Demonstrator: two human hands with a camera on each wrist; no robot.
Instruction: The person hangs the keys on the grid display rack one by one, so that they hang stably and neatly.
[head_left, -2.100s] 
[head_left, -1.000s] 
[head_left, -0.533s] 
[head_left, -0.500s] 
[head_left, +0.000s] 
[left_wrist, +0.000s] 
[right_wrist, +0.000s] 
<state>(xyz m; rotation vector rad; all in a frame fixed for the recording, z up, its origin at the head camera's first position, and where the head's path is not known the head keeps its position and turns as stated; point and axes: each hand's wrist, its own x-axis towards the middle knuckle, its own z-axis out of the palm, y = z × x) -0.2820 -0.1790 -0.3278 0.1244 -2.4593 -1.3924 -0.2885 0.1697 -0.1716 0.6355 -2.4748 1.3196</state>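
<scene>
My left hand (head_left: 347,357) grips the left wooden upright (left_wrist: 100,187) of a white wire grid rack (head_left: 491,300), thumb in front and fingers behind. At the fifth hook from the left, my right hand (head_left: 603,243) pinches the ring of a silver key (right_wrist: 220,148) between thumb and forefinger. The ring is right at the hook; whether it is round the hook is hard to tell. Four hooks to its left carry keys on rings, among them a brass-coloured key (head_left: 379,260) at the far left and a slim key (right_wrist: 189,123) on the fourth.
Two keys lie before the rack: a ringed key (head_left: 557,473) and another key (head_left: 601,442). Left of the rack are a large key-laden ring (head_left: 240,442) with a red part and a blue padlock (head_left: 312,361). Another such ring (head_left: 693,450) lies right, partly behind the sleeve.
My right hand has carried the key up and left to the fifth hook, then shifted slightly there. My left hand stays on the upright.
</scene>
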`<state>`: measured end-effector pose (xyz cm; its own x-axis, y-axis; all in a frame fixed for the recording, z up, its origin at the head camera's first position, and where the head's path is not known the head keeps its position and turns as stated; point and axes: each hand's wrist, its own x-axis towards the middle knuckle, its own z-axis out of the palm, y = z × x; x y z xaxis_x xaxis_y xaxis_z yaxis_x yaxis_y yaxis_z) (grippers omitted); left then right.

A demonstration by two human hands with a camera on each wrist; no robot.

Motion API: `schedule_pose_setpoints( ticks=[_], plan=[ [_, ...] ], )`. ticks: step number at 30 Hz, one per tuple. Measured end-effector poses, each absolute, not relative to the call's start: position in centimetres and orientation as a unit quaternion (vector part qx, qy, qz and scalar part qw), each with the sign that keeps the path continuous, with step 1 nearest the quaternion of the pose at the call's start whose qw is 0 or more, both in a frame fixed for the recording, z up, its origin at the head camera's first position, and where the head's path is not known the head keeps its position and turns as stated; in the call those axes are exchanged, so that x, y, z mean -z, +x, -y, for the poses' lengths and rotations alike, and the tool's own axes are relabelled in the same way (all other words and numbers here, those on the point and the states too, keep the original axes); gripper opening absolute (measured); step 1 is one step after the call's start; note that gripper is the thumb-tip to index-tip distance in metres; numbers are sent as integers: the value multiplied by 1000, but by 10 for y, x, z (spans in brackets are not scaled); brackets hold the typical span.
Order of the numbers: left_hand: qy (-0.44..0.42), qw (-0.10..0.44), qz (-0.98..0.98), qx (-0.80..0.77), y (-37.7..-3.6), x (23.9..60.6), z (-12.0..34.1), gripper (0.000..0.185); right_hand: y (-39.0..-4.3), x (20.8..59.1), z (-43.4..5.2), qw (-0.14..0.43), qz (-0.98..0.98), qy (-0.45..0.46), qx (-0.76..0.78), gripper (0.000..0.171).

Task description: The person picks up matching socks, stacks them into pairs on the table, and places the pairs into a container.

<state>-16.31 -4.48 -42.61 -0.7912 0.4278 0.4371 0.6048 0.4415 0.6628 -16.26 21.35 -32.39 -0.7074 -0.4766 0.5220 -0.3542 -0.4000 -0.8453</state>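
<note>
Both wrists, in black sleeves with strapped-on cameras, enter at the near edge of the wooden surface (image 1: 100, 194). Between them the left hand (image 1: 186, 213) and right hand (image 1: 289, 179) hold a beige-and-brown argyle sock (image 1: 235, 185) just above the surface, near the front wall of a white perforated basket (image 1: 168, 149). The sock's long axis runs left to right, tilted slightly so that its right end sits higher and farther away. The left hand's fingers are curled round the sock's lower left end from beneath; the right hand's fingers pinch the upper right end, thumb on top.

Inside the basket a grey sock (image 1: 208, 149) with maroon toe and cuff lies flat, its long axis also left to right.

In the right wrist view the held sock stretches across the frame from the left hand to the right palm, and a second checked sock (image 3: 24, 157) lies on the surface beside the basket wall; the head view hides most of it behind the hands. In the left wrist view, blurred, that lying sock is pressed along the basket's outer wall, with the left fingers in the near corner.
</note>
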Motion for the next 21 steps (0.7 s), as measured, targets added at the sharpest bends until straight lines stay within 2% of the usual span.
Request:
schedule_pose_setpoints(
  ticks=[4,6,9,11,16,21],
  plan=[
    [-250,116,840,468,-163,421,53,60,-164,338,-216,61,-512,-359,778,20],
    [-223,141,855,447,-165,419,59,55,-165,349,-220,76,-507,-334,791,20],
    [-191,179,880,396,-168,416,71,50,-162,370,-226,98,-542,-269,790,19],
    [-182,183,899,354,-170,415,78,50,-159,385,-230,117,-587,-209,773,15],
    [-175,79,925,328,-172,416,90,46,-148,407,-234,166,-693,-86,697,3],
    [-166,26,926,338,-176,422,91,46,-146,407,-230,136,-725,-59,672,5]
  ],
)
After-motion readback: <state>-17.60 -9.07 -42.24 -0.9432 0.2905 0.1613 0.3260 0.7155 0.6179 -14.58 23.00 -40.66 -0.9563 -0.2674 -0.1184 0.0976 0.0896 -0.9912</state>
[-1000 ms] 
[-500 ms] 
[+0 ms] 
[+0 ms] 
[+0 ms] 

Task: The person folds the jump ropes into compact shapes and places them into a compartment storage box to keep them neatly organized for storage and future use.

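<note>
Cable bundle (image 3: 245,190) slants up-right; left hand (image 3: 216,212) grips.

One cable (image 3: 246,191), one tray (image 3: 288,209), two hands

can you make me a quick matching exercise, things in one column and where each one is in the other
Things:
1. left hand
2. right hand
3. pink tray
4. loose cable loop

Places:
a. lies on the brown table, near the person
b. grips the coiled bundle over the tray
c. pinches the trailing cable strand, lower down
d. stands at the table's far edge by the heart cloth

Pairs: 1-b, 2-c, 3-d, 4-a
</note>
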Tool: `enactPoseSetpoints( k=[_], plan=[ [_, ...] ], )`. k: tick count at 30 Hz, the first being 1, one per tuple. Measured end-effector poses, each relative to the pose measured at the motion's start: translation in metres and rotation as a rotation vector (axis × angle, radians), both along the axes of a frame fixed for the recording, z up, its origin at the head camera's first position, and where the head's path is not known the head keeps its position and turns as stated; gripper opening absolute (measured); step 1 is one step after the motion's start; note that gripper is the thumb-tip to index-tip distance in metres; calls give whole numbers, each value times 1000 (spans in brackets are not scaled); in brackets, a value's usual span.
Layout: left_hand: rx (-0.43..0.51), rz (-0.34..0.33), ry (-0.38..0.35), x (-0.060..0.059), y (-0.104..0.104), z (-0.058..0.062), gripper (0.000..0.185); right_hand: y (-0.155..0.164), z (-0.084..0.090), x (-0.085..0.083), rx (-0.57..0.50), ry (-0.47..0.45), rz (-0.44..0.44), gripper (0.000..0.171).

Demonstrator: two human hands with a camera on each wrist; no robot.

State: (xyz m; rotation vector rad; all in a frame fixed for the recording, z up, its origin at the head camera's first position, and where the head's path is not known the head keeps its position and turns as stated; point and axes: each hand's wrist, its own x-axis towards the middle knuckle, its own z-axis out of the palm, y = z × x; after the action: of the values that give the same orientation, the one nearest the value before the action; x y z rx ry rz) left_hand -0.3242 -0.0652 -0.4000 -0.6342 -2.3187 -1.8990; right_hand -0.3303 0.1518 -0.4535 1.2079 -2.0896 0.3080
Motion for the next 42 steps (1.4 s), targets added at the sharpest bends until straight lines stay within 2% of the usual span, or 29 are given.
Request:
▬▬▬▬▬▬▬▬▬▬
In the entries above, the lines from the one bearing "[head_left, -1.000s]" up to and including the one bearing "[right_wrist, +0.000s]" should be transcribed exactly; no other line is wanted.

## [Solution to this exercise]
[head_left, -1.000s] 
[head_left, -0.533s] 
[head_left, -0.500s] 
[head_left, +0.000s] 
[left_wrist, +0.000s] 
[right_wrist, +0.000s] 

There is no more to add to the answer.